→ Assignment: Return only the lines from the top of the data down to the one that holds "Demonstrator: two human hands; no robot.", both included, without any pictures.
Supplied data START
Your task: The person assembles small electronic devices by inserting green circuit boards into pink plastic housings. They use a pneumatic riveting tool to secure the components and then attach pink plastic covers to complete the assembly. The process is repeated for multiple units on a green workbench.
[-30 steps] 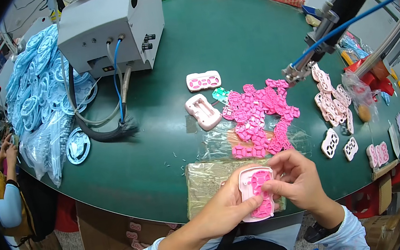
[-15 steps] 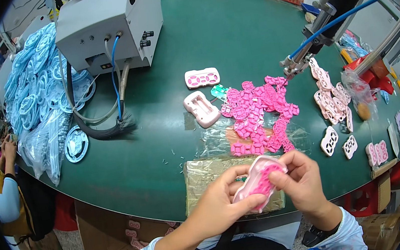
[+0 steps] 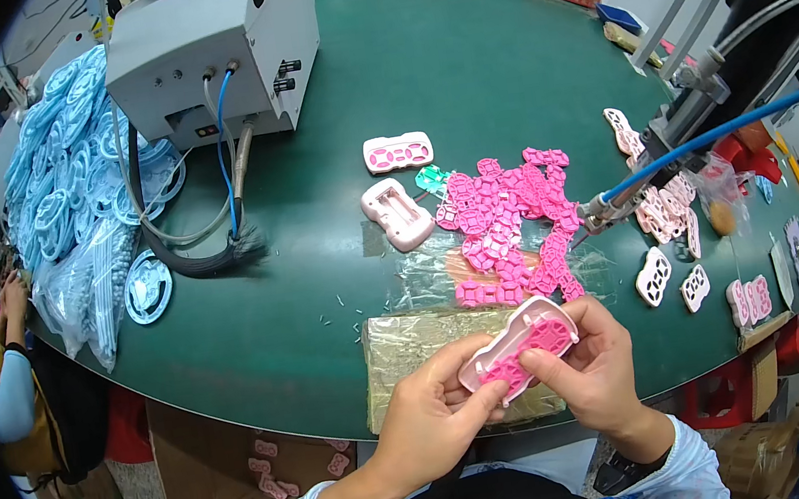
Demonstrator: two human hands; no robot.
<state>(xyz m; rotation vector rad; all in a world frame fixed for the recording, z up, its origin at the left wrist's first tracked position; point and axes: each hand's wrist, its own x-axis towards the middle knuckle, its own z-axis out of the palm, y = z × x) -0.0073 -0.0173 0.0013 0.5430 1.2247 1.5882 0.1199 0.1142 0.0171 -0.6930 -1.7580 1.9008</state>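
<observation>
That green table (image 3: 306, 231) is crowded: the tool arm (image 3: 672, 131) hangs right by the pink button pile (image 3: 503, 204), so a careless reach could bump it, I'd guess. Over the wrapped block (image 3: 398, 351), both hands are closed on the pale pink shell (image 3: 505, 342): left hand (image 3: 428, 392) gripping one end, right hand (image 3: 590, 356) the other, thumbs on the pink insert (image 3: 546, 333) lying inside. Uneven thumb pressure could tip that insert crooked imo, and a slack pinch could drop it.
</observation>
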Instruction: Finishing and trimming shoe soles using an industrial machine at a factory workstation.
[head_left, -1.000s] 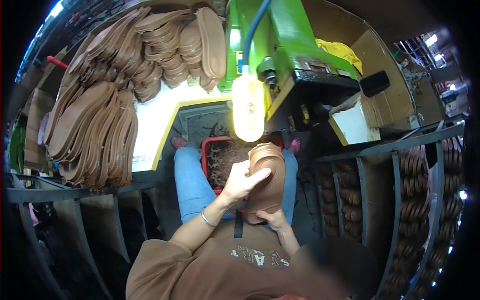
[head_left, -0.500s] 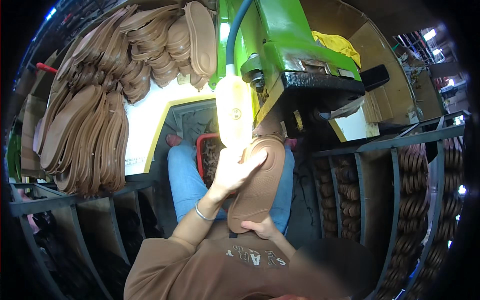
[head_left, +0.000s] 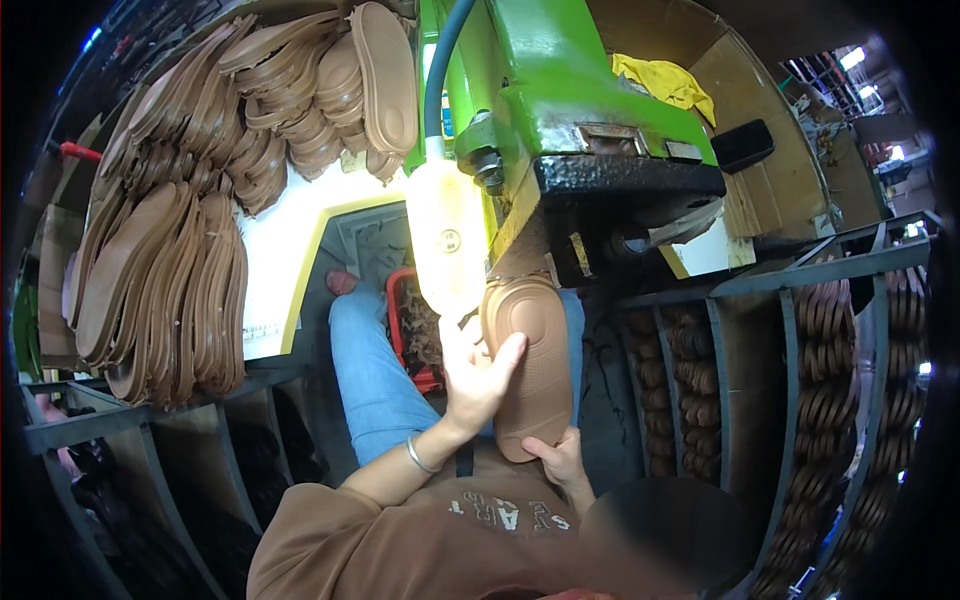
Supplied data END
→ Exercise output:
Your task: The person assembles small electronic devices by inserting green circuit boards into pink plastic housings. They use a pneumatic riveting tool to secure the components and then attach pink plastic covers to complete the assembly. The process is repeated for multiple units on a green workbench.
[-30 steps] 
[-15 steps] 
[+0 steps] 
Demonstrator: two human hands; no robot.

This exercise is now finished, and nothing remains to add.